Once on the jagged shores of the remote island, Anna and Sandro discuss their relationship. Upset at Sandro’s month-long business trips, Anna dismisses their marriage plans since they are already living like an unhappy married couple. The thought of losing Sandro makes Anna “want to die,” and yet she doesn’t “feel” him when they are together. In close proximity to the group, Anna mysteriously vanishes. She is nowhere to be found. Sandro and Claudia remain on the island while the others leave to send for a search team. Anna’s father arrives the next day. Upon discovering a bible in his daughter’s luggage, he dismisses the idea she committed suicide.

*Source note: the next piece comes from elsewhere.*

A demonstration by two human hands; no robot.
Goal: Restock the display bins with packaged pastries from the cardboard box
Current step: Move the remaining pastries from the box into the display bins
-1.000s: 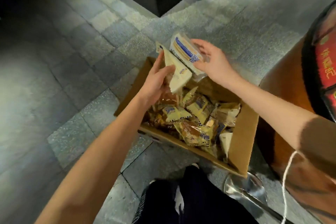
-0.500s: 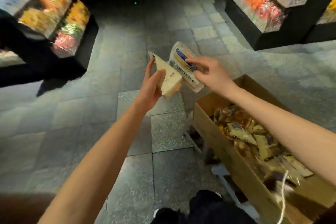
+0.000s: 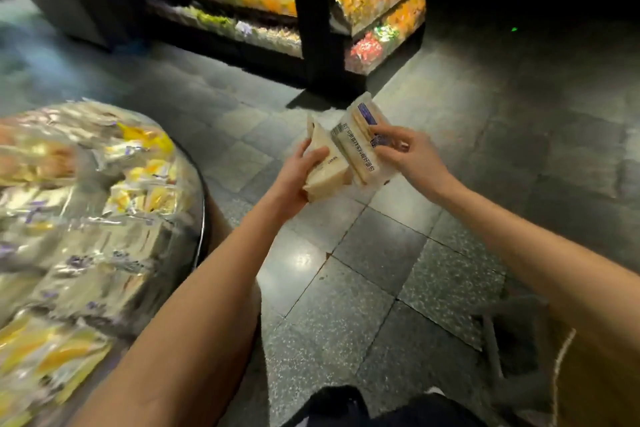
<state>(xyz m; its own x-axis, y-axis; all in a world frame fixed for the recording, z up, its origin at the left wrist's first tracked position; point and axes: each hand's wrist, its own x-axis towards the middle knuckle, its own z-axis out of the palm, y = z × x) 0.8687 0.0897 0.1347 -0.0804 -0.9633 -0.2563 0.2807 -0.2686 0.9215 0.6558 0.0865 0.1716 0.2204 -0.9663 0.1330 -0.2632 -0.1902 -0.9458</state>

Once back in Italy, Sandro engages ineffectual local police and a journalist who covered Anna’s disappearance but nothing comes to fruition. Sandro and Claudia strike up a romance that obliterates all memory of Anna. The emotional substitution works only up to a point.
“L’avventura” is a haunting film that presages Fellini’s post-modern cinema, and informs the French New Wave that gave way to such iconic auteurs as Jean Luc Goddard. Antonioni’s depiction of Italian males as beauty-obsessed dogs flips on itself to show a similar phenomenon in the privileged women who audaciously pursue Sandro at the extravagant San Domenico Palace Hotel where Sandro hunts for fresh meat while Claudia sleeps in their room. No one is satisfied.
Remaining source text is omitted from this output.